**WORK ORDER**
Return the listing exactly, please; no pictures.
───
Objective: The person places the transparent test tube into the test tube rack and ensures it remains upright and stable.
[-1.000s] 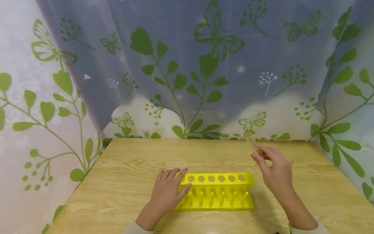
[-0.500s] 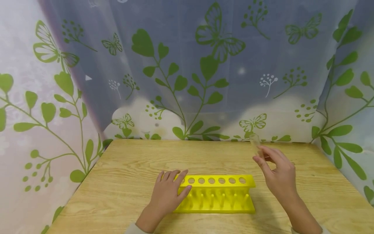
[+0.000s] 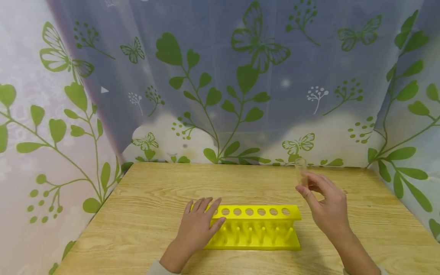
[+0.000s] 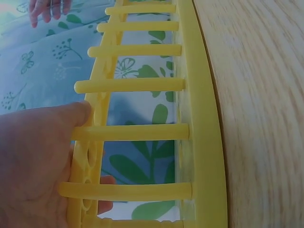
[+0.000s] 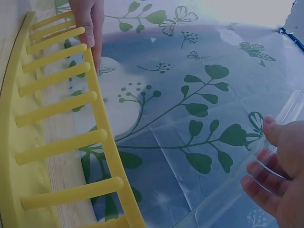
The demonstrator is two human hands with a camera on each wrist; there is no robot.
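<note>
A yellow test tube rack [image 3: 254, 246] stands on the wooden table, with a row of round holes along its top and upright pegs below. My left hand [image 3: 197, 223] grips the left end of its top bar. In the left wrist view, the thumb of the left hand [image 4: 35, 159] lies on one side of that bar and a fingertip shows on the other. Off the rack's right end and above it, my right hand [image 3: 328, 202] pinches a clear test tube [image 3: 301, 168] between thumb and fingers. The tube [image 5: 292, 107] is see-through, and its lower part is hard to make out.
The wooden table [image 3: 154, 191] reaches back to a blue and white curtain [image 3: 213, 122] printed with green leaves and butterflies. More of this cloth hangs at the left and right sides.
The test tube has turned from leaning left to nearly upright, as my right hand shifted slightly right and down. My left hand has kept its place on the rack.
</note>
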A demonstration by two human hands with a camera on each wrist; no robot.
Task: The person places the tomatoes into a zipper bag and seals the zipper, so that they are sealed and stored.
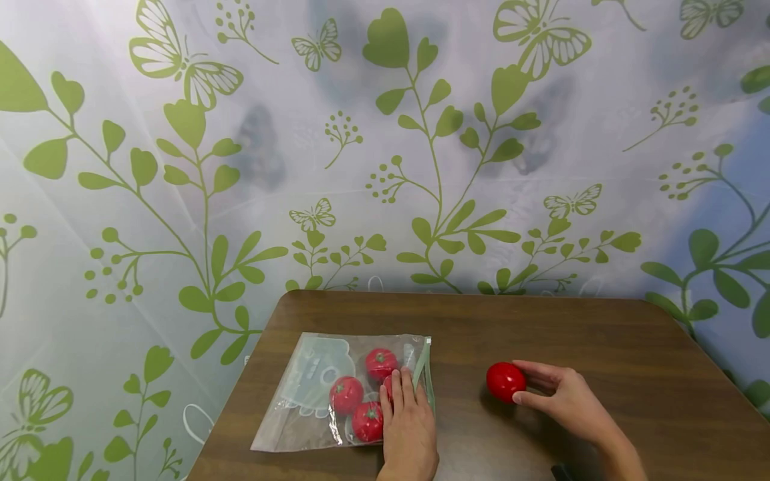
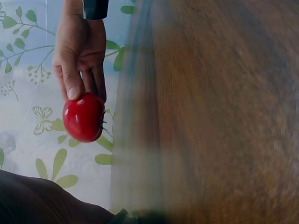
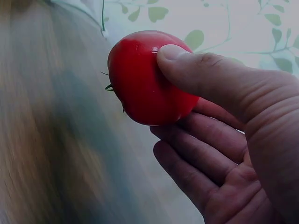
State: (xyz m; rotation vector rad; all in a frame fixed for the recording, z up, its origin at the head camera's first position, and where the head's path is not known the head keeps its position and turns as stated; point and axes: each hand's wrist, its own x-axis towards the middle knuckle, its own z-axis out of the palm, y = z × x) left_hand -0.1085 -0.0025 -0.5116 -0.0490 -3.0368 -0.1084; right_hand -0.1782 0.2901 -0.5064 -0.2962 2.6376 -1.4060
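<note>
Between thumb and fingers, my right hand (image 1: pixel 568 401) pinches a glossy red tomato (image 1: pixel 505 382) over the right half of the table. In the right wrist view the thumb presses one side of this tomato (image 3: pixel 145 79), and its green stem faces the table. My left hand (image 1: pixel 410 427) rests flat, fingers straight, on the right part of a clear zip bag (image 1: pixel 301 427). Inside the bag several red tomatoes (image 1: pixel 346 395) lie close together; one is partly hidden under the left fingers. The green-edged zip side (image 1: pixel 428 367) of the bag points right.
The brown wooden table (image 1: pixel 481 321) has rounded far corners. Right behind it hangs a pale curtain (image 1: pixel 337 167) printed with green leaves and butterflies. A light blue printed shape (image 1: pixel 325 367) shows on the bag's left part. A small dark object (image 1: pixel 561 473) is at the near edge.
</note>
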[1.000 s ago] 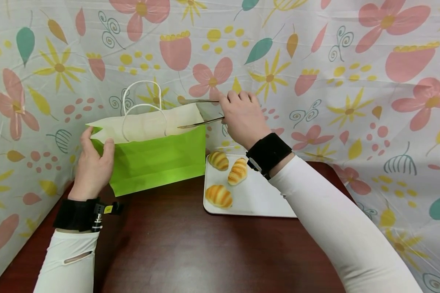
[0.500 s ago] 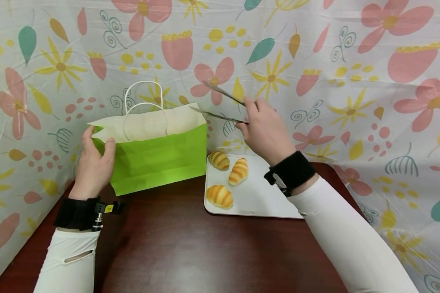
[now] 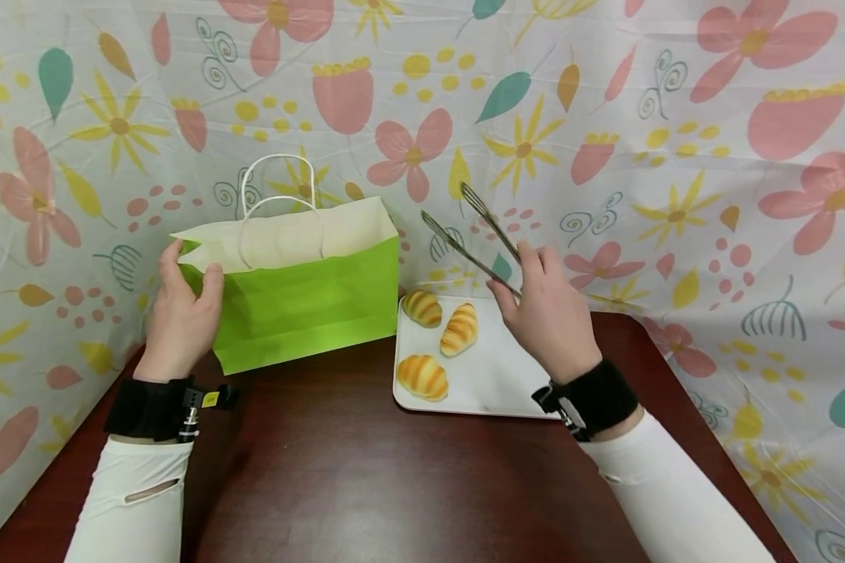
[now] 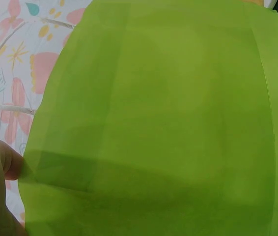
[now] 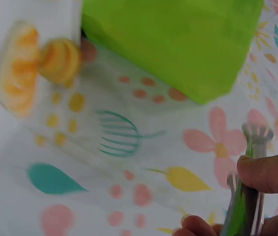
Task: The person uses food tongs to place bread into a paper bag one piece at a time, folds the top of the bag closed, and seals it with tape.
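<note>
Metal tongs (image 3: 489, 220) are held up near a white tray (image 3: 496, 385), tips spread, long axis slanting forward and left; the right hand (image 3: 552, 317) curls its fingers round their near end. Three striped croissants (image 3: 458, 330) lie on the tray, one near the front, two farther back. Left of it stands a green paper bag (image 3: 310, 301), cream inside, its depths hidden; the left hand (image 3: 181, 317) pinches its left edge between thumb and fingers. Behind hangs a floral curtain (image 3: 605, 31)
</note>
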### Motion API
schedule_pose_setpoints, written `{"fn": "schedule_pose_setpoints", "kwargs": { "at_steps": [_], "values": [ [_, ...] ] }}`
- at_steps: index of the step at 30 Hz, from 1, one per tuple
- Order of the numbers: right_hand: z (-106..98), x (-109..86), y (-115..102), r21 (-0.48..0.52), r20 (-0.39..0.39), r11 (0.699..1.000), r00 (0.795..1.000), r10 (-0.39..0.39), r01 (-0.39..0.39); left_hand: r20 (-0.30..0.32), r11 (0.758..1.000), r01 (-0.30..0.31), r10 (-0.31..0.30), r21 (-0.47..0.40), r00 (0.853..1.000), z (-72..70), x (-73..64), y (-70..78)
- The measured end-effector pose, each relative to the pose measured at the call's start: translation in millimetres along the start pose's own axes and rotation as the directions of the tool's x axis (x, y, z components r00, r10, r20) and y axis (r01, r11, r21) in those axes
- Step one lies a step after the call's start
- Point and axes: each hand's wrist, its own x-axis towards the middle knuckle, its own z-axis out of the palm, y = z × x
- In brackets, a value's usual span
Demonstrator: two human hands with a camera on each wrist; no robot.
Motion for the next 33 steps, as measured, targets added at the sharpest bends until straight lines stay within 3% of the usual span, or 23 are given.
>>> {"fn": "schedule_pose_setpoints", "kwargs": {
  "at_steps": [5,14,22,33],
  "values": [
    [25,-39.6,12,0.006,0.092,0.992,0.988,0.125,-0.127,0.005,1.000,0.007,-0.007,-0.004,1.000,0.9,2.0,0.2],
    [53,-93.1,26,0.008,0.201,0.981,0.962,0.187,-0.192,-0.005,1.000,-0.004,0.004,0.011,1.000,1.5,2.4,-1.1],
    [69,-108.7,24,-0.012,0.323,0.965,0.912,0.252,-0.263,-0.008,1.000,-0.004,0.004,0.013,1.000,-0.1,3.8,0.9],
    [83,-115.4,14,-0.063,0.334,0.969,0.910,0.246,-0.238,0.001,1.000,-0.007,0.007,0.008,1.000,-0.1,1.6,0.4]
  ]
}}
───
**EXERCISE RESPONSE**
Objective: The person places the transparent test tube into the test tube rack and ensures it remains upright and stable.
[-1.000s] 
[-0.500s] 
[+0.000s] 
[+0.000s] 
[+0.000s] 
The demonstrator is two human hands with a camera on each wrist; there is no robot.
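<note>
A yellow test tube rack [image 3: 254, 246] stands on the wooden table, with a row of round holes along its top and upright pegs below. My left hand [image 3: 197, 223] grips the left end of its top bar. In the left wrist view, the thumb of the left hand [image 4: 35, 159] lies on one side of that bar and a fingertip shows on the other. Off the rack's right end and above it, my right hand [image 3: 328, 202] pinches a clear test tube [image 3: 301, 168] between thumb and fingers. The tube [image 5: 292, 107] is see-through, and its lower part is hard to make out.
The wooden table [image 3: 154, 191] reaches back to a blue and white curtain [image 3: 213, 122] printed with green leaves and butterflies. More of this cloth hangs at the left and right sides.
The test tube has turned from leaning left to nearly upright, as my right hand shifted slightly right and down. My left hand has kept its place on the rack.
</note>
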A demonstration by two human hands with a camera on each wrist; no robot.
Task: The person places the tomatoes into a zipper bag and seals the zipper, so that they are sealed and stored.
State: (xyz m; rotation vector rad; all in a frame fixed for the recording, z up, its origin at the head camera's first position, and where the head's path is not known the head keeps its position and turns as stated; point and axes: each hand's wrist, its own x-axis towards the middle knuckle, its own z-axis out of the palm, y = z × x) left_hand -0.1085 -0.0025 -0.5116 -0.0490 -3.0368 -0.1084; right_hand -0.1782 0.2901 -0.5064 -0.2962 2.6376 -1.4060
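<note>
Between thumb and fingers, my right hand (image 1: pixel 568 401) pinches a glossy red tomato (image 1: pixel 505 382) over the right half of the table. In the right wrist view the thumb presses one side of this tomato (image 3: pixel 145 79), and its green stem faces the table. My left hand (image 1: pixel 410 427) rests flat, fingers straight, on the right part of a clear zip bag (image 1: pixel 301 427). Inside the bag several red tomatoes (image 1: pixel 346 395) lie close together; one is partly hidden under the left fingers. The green-edged zip side (image 1: pixel 428 367) of the bag points right.
The brown wooden table (image 1: pixel 481 321) has rounded far corners. Right behind it hangs a pale curtain (image 1: pixel 337 167) printed with green leaves and butterflies. A light blue printed shape (image 1: pixel 325 367) shows on the bag's left part. A small dark object (image 1: pixel 561 473) is at the near edge.
</note>
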[1.000 s ago] 
[0.500 s ago] 
[now] 
[now] 
[now] 
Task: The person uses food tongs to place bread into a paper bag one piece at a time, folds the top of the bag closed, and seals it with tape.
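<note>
Metal tongs (image 3: 489, 220) are held up near a white tray (image 3: 496, 385), tips spread, long axis slanting forward and left; the right hand (image 3: 552, 317) curls its fingers round their near end. Three striped croissants (image 3: 458, 330) lie on the tray, one near the front, two farther back. Left of it stands a green paper bag (image 3: 310, 301), cream inside, its depths hidden; the left hand (image 3: 181, 317) pinches its left edge between thumb and fingers. Behind hangs a floral curtain (image 3: 605, 31)
</note>
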### Motion API
schedule_pose_setpoints, written `{"fn": "schedule_pose_setpoints", "kwargs": { "at_steps": [_], "values": [ [_, ...] ] }}`
- at_steps: index of the step at 30 Hz, from 1, one per tuple
- Order of the numbers: right_hand: z (-106..98), x (-109..86), y (-115..102), r21 (-0.48..0.52), r20 (-0.39..0.39), r11 (0.699..1.000), r00 (0.795..1.000), r10 (-0.39..0.39), r01 (-0.39..0.39); left_hand: r20 (-0.30..0.32), r11 (0.758..1.000), r01 (-0.30..0.31), r10 (-0.31..0.30), r21 (-0.47..0.40), r00 (0.853..1.000), z (-72..70), x (-73..64), y (-70..78)
- The measured end-effector pose, each relative to the pose measured at the call's start: translation in millimetres along the start pose's own axes and rotation as the directions of the tool's x axis (x, y, z components r00, r10, r20) and y axis (r01, r11, r21) in those axes
- Step one lies a step after the call's start
- Point and axes: each hand's wrist, its own x-axis towards the middle knuckle, its own z-axis out of the palm, y = z × x
- In brackets, a value's usual span
Demonstrator: two human hands with a camera on each wrist; no robot.
Motion for the next 33 steps, as measured, targets added at the sharpest bends until straight lines stay within 3% of the usual span, or 23 are given.
>>> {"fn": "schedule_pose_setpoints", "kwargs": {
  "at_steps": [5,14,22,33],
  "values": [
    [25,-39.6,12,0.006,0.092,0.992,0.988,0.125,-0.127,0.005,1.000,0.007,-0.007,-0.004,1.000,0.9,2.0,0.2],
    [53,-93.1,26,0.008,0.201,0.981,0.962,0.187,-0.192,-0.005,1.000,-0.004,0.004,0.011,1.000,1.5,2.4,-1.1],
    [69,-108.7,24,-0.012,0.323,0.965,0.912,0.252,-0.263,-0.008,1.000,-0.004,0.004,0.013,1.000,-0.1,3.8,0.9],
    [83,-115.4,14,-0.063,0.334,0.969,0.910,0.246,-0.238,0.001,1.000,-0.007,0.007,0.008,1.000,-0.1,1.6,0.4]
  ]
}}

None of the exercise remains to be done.